The copy of the notice of nomination must be sent at least 7 days before the general meeting, or when notice is given of the meeting at which the nomination is to be considered (subsection 34(3)). This provision is based on subsection 328B(4) of the Corporations Act.

Section 33 – Appointment of auditor

CATSI corporations would normally appoint an auditor for the corporation at a general meeting, whether or not a requirement of section 32 has been complied with. However, if the corporation has not appointed an auditor for the corporation at a general meeting, the directors may do so (Regulations, subsection 33(2)). This provision mirrors section 325 of the Corporations Act.

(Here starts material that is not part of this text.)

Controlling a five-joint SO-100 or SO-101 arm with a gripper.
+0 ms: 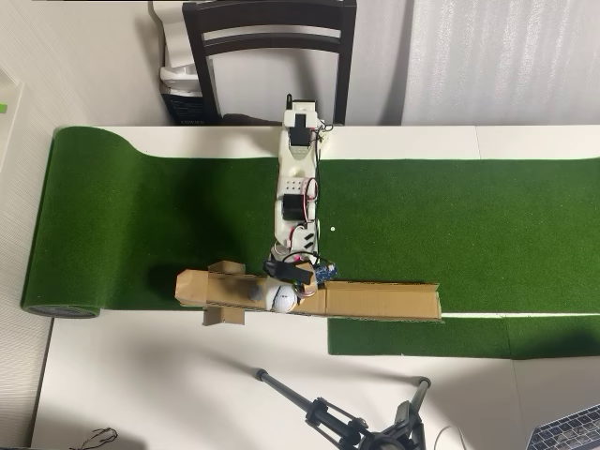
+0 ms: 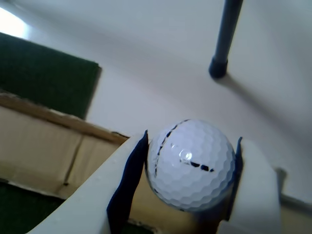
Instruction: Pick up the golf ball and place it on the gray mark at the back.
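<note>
Green putting turf (image 1: 169, 225) covers the white table (image 1: 141, 384), and a tan cardboard strip (image 1: 375, 302) lies along the turf's near edge in the overhead view. We have the golf ball (image 2: 191, 163) pinched between the gripper's (image 2: 187, 168) two fingers, dark pads pressed on either side, as the wrist view shows. Overhead, the ball (image 1: 282, 299) hangs over the cardboard, just beside the gray mark (image 1: 254, 292), which sits to its left in that view. To finish well, we judge we should shift slightly toward the mark, lower until the ball touches the cardboard, then spread the fingers slowly so it does not roll off. A tripod leg (image 2: 225, 36) stands beyond.
</note>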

Section 34 – Consent of auditor required

The consent of an individual, firm or company to be appointed as an auditor must be obtained by a CATSI corporation, or its directors, before that individual, firm or company can be appointed as auditor of the corporation. The appointment cannot proceed if that consent is withdrawn (subsection 34(1)).

 

Under subsection 34(2), the consent to be appointed as an auditor, or the withdrawal of that consent, must be given by a written notice to the corporation. In the case of a notice of consent to be appointed as an auditor, or withdrawal of consent, given by a firm, the notice must be signed by a member of the firm in the firm’s name, and in that member’s own name (subsection 34(3)).

 

If a corporation must use a registered company auditor, the member of the firm who signs the notice of consent to be appointed as an auditor must be a registered company auditor (subsection 34(4)).

 

Under subsection 34(5) of the Regulations, the notice of consent to be appointed as an auditor, or withdrawal of consent, given by a company must be signed by a director or senior manager of the company in the company’s name, and in that director’s or senior manager’s own name.

 

An appointment of an auditor to a corporation that does not comply with subsections 34(1) to (5) has no effect (Regulations, subsection 34(6)).

 

This section is based on section 328A of the Corporations Act.

Section 35 – Notice of appointment of auditor

This is a new inclusion in the Regulations that was not in the 2007 Regulations. Under section 35, the corporation must lodge with the Registrar a notice, in an approved form, of the appointment of an auditor.

 

The requirements of an ‘approved form’ are set out in subsection 638-1(2) of the CATSI Act. This notice must be lodged with the Registrar within 14 days of the appointment having been made.

Section 36 – Resignation

Subsection 36(1) of the Regulations provides that an auditor of a corporation may resign by giving notice in writing to the corporation.  This provision is based on subsection 329(5) of the Corporations Act. The consent of the Registrar is not required to resign as auditor.

 

The resignation of an auditor takes effect on the day specified in the notice of resignation, or, if no day is specified, on the day the notice is received by the corporation (subsection 36(2)). This subsection is based on subsection 329(9) of the Corporations Act.

 

Under subsection 36(3), the corporation must lodge the notice of resignation with the Registrar within 14 days after receipt of a notice of resignation from an auditor. This subsection is based on paragraphs 329(11)(a) and (c) of the Corporations Act.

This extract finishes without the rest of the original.